▶ The task
Starting at the line with "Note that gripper" in it, reproduce each line below through the last one, exactly, and include nothing else.

▶ Supplied material
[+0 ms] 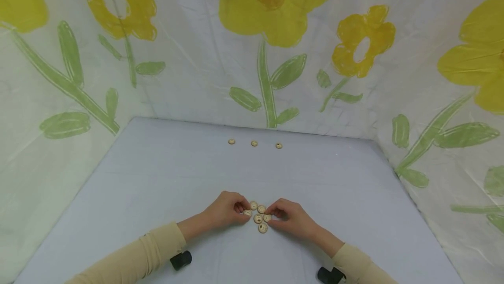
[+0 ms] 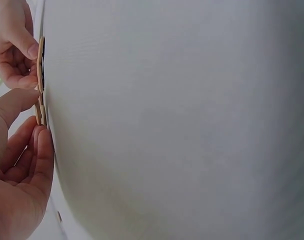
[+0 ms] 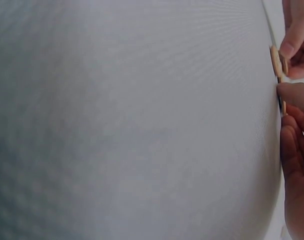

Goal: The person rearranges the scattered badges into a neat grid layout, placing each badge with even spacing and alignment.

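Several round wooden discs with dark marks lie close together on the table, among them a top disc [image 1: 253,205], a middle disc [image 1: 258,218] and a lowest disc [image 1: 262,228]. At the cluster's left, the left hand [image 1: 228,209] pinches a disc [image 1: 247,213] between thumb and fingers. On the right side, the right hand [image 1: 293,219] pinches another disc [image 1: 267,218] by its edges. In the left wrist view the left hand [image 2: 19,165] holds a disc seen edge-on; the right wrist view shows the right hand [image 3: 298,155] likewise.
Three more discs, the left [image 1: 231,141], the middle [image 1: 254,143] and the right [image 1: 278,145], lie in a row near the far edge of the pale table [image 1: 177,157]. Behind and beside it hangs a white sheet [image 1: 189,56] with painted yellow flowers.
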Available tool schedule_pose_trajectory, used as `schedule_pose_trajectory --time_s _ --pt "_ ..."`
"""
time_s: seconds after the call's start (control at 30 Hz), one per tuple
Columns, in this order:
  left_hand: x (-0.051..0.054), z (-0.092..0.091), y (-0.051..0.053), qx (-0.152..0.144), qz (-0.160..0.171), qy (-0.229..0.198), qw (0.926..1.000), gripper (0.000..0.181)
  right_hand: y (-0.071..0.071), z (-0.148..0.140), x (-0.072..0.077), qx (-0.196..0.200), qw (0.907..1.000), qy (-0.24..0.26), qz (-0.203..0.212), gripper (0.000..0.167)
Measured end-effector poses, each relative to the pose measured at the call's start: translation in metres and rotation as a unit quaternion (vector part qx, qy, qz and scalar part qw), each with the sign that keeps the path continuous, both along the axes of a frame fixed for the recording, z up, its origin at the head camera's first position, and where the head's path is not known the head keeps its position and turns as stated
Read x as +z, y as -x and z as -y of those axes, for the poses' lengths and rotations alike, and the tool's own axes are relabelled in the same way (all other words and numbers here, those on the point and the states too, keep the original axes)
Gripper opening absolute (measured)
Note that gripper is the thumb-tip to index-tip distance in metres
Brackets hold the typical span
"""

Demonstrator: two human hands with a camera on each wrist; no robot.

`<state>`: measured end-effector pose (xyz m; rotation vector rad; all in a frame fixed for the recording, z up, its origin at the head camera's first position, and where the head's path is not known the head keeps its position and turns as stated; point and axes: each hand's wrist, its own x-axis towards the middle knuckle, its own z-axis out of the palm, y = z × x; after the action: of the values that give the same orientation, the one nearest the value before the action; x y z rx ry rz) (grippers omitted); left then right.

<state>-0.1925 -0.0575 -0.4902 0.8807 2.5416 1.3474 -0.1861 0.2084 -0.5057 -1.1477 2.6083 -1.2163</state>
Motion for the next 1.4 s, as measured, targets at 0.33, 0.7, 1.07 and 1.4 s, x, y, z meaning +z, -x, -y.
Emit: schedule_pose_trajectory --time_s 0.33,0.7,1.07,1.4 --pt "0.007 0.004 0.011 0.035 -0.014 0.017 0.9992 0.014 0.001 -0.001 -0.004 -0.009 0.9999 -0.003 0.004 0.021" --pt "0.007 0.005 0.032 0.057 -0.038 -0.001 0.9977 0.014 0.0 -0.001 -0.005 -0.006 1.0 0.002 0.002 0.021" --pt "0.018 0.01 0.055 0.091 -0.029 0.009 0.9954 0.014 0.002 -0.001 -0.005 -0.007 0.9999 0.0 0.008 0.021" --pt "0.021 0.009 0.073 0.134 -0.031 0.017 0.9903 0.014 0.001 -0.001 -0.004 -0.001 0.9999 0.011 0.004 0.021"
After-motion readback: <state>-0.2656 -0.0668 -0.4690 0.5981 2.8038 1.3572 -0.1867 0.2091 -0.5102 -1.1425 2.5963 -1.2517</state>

▶ Response
Note that gripper is the thumb-tip to index-tip distance in metres
Brackets hold the typical span
"""

Demonstrator: two human hands with a camera on each wrist; no robot.

`<state>`: measured end-effector pose (xyz m; rotation vector rad; all in a frame fixed for the recording, z up, its origin at the head camera's first position, and where the head's path is not known the head keeps its position and turns as stated; point and axes: each hand's wrist, its own x-axis towards the middle knuckle, its own z-axis out of the palm, y = z × x; after the action: of the values that give the same orientation, the one nearest the value before the action; x y z rx ry rz) (grippers omitted); left then right.

<state>-0.1925 -0.0575 -0.4902 0.8807 2.5416 1.3474 -0.1861 0.2084 -0.5057 -1.1477 2.6083 -1.2163</state>
Motion for the next 1.4 s, as measured, targets at 0.33, 0.7, 1.07 and 1.4 s, x, y, z meaning +z, -x, -y.
Emit: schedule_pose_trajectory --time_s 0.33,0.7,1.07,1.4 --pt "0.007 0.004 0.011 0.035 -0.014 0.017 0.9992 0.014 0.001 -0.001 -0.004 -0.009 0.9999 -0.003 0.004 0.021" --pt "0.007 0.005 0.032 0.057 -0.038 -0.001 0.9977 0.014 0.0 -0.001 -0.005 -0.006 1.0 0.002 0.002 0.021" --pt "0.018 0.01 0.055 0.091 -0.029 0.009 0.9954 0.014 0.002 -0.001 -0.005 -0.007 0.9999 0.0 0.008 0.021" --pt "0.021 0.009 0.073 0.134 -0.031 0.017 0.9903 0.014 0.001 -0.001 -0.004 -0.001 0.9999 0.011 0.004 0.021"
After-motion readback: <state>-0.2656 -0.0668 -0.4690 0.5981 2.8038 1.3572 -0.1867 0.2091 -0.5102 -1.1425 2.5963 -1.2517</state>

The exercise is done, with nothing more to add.